Of course, in order for Reshma’s brokenness to be narratively satisfying, we need a redemption arc, yes? Enter her novel, which is the novel you’re readying—kind of. The story is metafictional in that, being written in first person, we are reading some draft of the novel Reshma references within the novel—because she’s writing a novel about a girl like her who’s writing a novel about girl like her. Savvy? Good, I’m not repeating that.

I liked and loathed at alternating times aspects of how Kanakia handles the meta element. In general, I adore metafiction, yet I’m also very judgmental about it. I like the asides that Reshma tosses us, her casual cynicism about the process (“how hard can writing a novel be? You don’t even have to do research!”). The therapist who is obsessed with writing terrible mysteries himself and becomes a kind of meta-commentator on Reshma’s novel-writing process is funny, yes. But as my trigger warnings above indicate, I found it a little bit insensitive in general to the whole idea of therapy and what a therapist should be. Dr. Wasserman is not a good therapist. True, Kanakia lampshades this by the evidence of his increasingly diminished client list and his deepening obsession with plot diagramming on whiteboards. Yet in a novel where mental health is such a significant motif, this playing off of therapy for comedic effect worries me, because therapy is an important and often crucial element of treating mental health issues. Reshma needs a good therapist, not a comic relief character.

My final critique centres on Reshma’s friendships (or lack thereof) with people like Alex, Chelsea, Aakash, and George. As Kanakia lampshades a few times, Alex’s storyline could be better. There’s something missing, something incomplete, in her portrayal. The same goes for the others—Kanakia uses them all as foils for Reshma rather than fully-developed additional main characters, and it’s frustrating. Reshma’s deteriorating relationship with Ms. Ratcliffe is another example. The teacher seems to morph into whatever archetype is most needed by the plot at that moment. I keep comparing this book to other YA novels with similar motifs and finding that this one measures up short, mostly in the department of characterization.

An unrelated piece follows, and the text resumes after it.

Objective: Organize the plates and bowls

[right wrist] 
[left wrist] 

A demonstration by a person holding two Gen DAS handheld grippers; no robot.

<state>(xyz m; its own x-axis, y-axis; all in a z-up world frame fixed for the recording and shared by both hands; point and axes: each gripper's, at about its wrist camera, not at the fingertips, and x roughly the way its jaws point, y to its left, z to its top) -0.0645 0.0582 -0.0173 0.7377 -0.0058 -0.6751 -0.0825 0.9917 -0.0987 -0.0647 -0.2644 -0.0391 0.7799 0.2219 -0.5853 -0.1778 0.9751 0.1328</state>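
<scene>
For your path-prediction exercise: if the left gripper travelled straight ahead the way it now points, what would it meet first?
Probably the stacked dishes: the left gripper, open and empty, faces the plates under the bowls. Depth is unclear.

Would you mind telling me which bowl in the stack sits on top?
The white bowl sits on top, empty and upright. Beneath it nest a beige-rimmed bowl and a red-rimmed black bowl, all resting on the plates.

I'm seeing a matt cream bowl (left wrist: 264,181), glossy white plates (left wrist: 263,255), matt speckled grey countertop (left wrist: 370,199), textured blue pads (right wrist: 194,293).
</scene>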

(Holly Bourne, ok? I’m thinking of Holly Bourne right now. Just go and read her books. Don’t walk, run.)

Enter Title Here gave me goosebumps and chills sometimes. It made me angry other times. There are some moments of redemption, some moments of growth. Reshma has learned a little from her experience, I suppose. I don’t regret reading this book, yet I don’t really recommend it either, unless this specific subgenre (that is, “overachieving teenager obsessed with getting into an elite school”) floats your boat. It’s not that it doesn’t have good and meaningful things to say about our society—it just doesn’t quite unify those comments together into a truly remarkable narrative with memorable, dynamic characters. This is a novel that, like the novel it contains, feels like a palimpsest of various drafts, and it never quite achieves a more sublime state.